Paul Goble
Staunton,
March 24 – Fifty percent of the most entrepreneurial and successful young
Russians were thinking about emigration in the years running up to the Crimean
Anschluss because they did not see any future for themselves in Vladimir
Putin’s Russia or any chance that they would be able to change the country’s
course, according to Lev Gudkov.
That
represents a major change from the pre-2008 situation when those most wanting
to leave were both fewer in number and less successful, but it has been at
least in part reversed by the patriotic wave that swept the country following
the annexation of Crimea, the Levada Center head tells “Nezavisimaya gazeta” (ng.ru/ng_politics/2015-03-24/9_migration.html).
If as the
euphoria about Crimea wears off and that decline is again reversed – something that
appears to be happening -- it will mean that Russia risks losing “its most
successful and creative citizens” and the Russian opposition is losing many in
the “middle class” cadres it has been counting on to mount a challenge to the
increasingly harsh Putin regime.
Indeed,
while the sociologist did not speculate on this point, it may even be possible
that the looming loss of these highly skilled people was one of the reasons
that led Putin to act as he did in Ukraine.
Only a
relatively small share of the population, of course, has ever been really
interested in emigration, the Levada Center head points out.

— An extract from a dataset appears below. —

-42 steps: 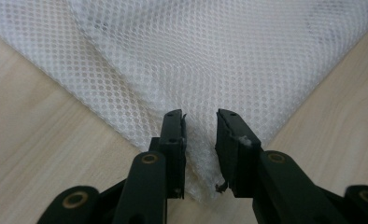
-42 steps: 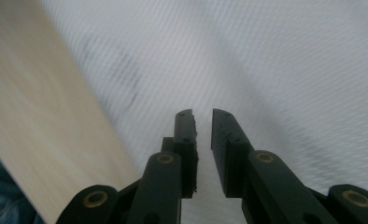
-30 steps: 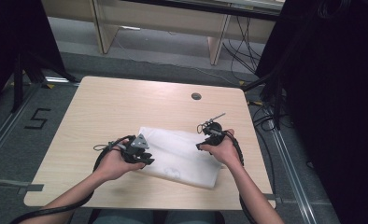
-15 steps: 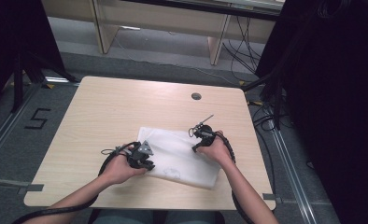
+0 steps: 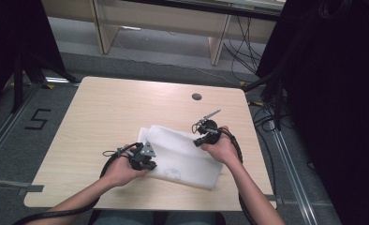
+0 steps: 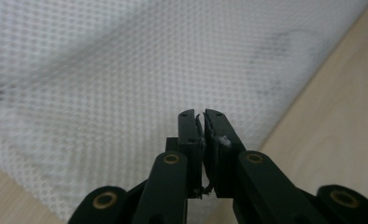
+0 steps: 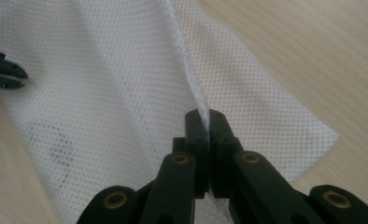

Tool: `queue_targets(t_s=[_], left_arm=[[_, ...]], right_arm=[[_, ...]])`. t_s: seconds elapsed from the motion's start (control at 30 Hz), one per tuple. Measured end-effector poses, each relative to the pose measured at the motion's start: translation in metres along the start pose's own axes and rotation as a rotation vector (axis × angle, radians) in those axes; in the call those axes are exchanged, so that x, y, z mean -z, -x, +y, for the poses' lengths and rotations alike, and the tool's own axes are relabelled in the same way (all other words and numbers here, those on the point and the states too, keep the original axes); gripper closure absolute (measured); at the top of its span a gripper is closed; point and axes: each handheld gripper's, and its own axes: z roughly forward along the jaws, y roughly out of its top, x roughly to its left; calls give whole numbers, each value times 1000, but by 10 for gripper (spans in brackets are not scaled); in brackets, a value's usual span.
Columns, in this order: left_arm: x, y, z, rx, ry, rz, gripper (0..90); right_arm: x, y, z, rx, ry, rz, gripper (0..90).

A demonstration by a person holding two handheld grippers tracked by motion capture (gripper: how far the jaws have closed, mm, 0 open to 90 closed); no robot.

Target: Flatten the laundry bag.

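A white mesh cloth [image 5: 185, 159] lies flat on the near right part of the wooden table [image 5: 112, 112]. My left gripper [image 5: 152, 161] sits at the cloth's left edge. In the left gripper view its jaws [image 6: 200, 116] are closed to a hairline, with a scrap of white mesh caught between them, and the cloth [image 6: 102, 79] spreads out beyond. My right gripper [image 5: 199, 140] is at the cloth's far right edge. There its jaws [image 7: 204, 116] are shut on a raised ridge of the cloth [image 7: 126, 84]. The left gripper's tips [image 7: 4, 74] show at the cloth's far edge.
A round cable hole [image 5: 196, 96] sits in the table near its back edge. Bare wood lies to the left and behind the cloth. A floor mark "5" [image 5: 37, 119] is left of the table, and cables [image 5: 267, 117] trail at its right.
The right gripper has slid a little left along the cloth's far edge, then held. The left gripper has crept right and toward the near edge. The cloth's far left corner looks bunched.
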Motion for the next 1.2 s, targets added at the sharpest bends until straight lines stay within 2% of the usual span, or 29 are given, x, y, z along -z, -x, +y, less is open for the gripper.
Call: queue_targets(t_s=[0.03, 0.1, 0.13, 0.17, 0.2, 0.23, 0.3, 0.33, 0.37, 0.4, 0.43, 0.47, 0.57, 0.6, 0.63, 0.67, 0.73, 0.77, 0.8, 0.87, 0.9, 0.97, 1.03, 1.1, 1.13, 1.17, 1.2], left_arm=[[-1, 6, 2, 4, 7, -15, 865], [-6, 15, 5, -22, -6, -47, 869], [-11, 19, 6, -12, 6, -50, 871], [-14, 18, 7, -52, -34, -48, 875], [-16, 18, 7, -48, -38, -44, 887], [-18, 17, 7, -25, -35, -38, 887], [-20, 11, 7, -22, -35, -21, 892], [-20, 9, 8, -20, -41, -18, 893], [-21, 7, 7, -2, -34, -17, 893], [-22, 4, 7, -11, -40, -11, 893], [-23, 2, 7, 18, -37, -11, 894], [-24, 0, 7, 13, -33, -5, 894], [-25, -6, 8, 35, -35, 0, 894], [-26, -8, 9, 39, -31, 2, 894], [-27, -10, 9, 57, -21, 0, 893], [-30, -8, 10, 113, 17, 11, 893], [-30, -7, 10, 105, 17, 11, 893], [-27, -7, 11, 64, -10, 6, 893], [-26, -3, 11, 80, 7, 2, 893], [-23, 2, 13, 29, -15, -23, 893], [-23, 8, 16, 14, -12, -45, 893], [-24, 10, 17, 2, -15, -49, 893], [-30, 11, 19, 17, -5, -38, 895], [-31, 9, 18, 24, -11, -38, 895], [-32, 6, 18, 18, -27, -41, 896], [-33, 5, 18, 32, -16, -32, 896], [-33, 3, 18, 34, -18, -29, 896]], right_arm=[[2, -1, 0, -2, 2, 5, 894], [7, -5, 2, -10, 1, 0, 894], [9, -7, 3, -12, -5, -15, 894], [10, -10, 4, -5, -3, -3, 894], [13, -13, 6, 11, 5, 2, 894], [13, -13, 6, 11, 5, 2, 894], [18, -17, 7, 3, 6, -16, 893], [18, -16, 8, 52, 43, -12, 893], [20, -18, 9, 53, 48, -3, 893], [23, -21, 9, 30, 37, 8, 893], [27, -24, 11, 61, 67, 7, 893], [27, -24, 11, 61, 67, 7, 893], [32, -31, 13, 57, 69, 15, 892], [34, -32, 14, 73, 82, 10, 892], [38, -34, 16, 101, 92, 14, 892], [38, -34, 17, 110, 100, 4, 892], [40, -33, 18, 122, 104, 2, 892], [40, -33, 18, 122, 104, 2, 892], [41, -32, 18, 115, 110, 1, 891], [42, -31, 17, 97, 113, -1, 891], [43, -30, 17, 80, 109, 1, 890], [43, -28, 17, 90, 122, -8, 890], [44, -30, 16, 65, 113, -4, 890], [43, -31, 15, 68, 114, -6, 890], [44, -30, 16, 79, 121, 0, 890], [46, -32, 15, 58, 113, 15, 890], [47, -33, 16, 57, 118, 24, 890]])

After 1991, the
first wave included mostly ethnic minorities; and the second, those who had
lost their jobs as a result of reforms. Together, these amounted to some 3.5
million people.
But the
crisis of 2008 and its economic and political fallout have changed the
situation, the sociologist says, and now it is the members of what may be
called “the middle class” who are ready to leave, precisely “the most
successful, entrepreneurial, and well-placed groups who have achieved success
here in Russia.”
“The growth
of such attitudes became especially marked as spring 2011 approached,” he
continues, “when it became clear that Putin was returning and that the
political system would become ever harsher, that no innovative reforms could be
expected, and all the reforms announced by Medvedev about a legal state and
innovations were empty promises and hot air.”
Even for the
population as a whole, the percentage of Russians saying they were thinking
seriously about emigration rose from 11 percent in the early 2000s to 22 to 23
percent at that time, but among the educated and successful under-35-year-olds,
that measure rose to nearly half, an unprecedented and dangerous trend, the
Levada Center head says.
Gudkov
insists that these people were not interested in emigrating primarily as a form
of protest but rather felt that way because they considered their
“civilizational” understandings in compatible “with the norms of the current
regime.” They “did not see themselves in Russia or believe in their own future
in it.”
Crimea
changed everything almost overnight, Gudkov says. “The approval of the
annexation of Crimea and the approval of Vladimir Putin and his activity in
connection with it eliminated a very large part of the complaints people had
about the authorities.” They still viewed it as corrupt and self-interested,
but most Russians felt it had acted “’correctly.’”
That had
an impact on how people thought about emigration. During the entire spring and
first half of last summer, interest in it fell. But as a result of impact of sanctions
and even more of counter-sanctions, which the educated young in the cities felt
even more than others, the successful young again began thinking about leaving.
Gudkov
also addresses other aspects of emigration and immigration. He notes that the
top elite is too small to measure such shifts although its members “understand
that their position, status and property are not guaranteed here” and that “at
any moment,” they could lose everything. Consequently, many of them send money
or children abroad. People at the very top of the scholarly community maintain
homes in both Russia and the West.
The
sociologist says that economic problems in Europe have also limited emigration
as there are fewer opportunities there. At the same time, he says, there is a “certain
outflow of young people connected with protests and the opposition” who are
threatened by the security services.
Most of
the people in that category are going to nearby countries, including the Baltic
states, Ukraine and even Georgia, and they now “have begun to form something
like diasporas of new political emigres from Russia.” There are similar groups
even in the Czech Republic and “in part” in Germany.
Russians
leaving their country for whatever reason are moving in new directions.
Earlier, they went to Israel, Europe, Canada and the US. Now, Gudkov says, “to
an ever greater degree, people are leaving for Asia, including China, South
Korea and Australia.”
As far
as Russians returning to Russia, that resource is “close to exhaustion.” Those
who wanted to come have, those remaining abroad are low skilled, and the
Russian government program for resettlement is largely a bureaucratic failure.
Russia
today, the sociologist says, “is becoming attractive only for those workers
with low qualifications. And in a civilizational, cultural and professional
sense, this is ever greater testimony of the demands for such workers and of
the degradation of Russia itself as a center of attraction, despite all the
talk about it as ‘a special civilization.’”
Gudkov
concludes by saying that while “everything is possible with [Russia’s] government,”
re-erecting the iron curtain and keeping people from departing doesn’t seem
likely. If it did happen, he says, it would not end the desire of many to leave
and it would be time to include it in the list of countries without a future.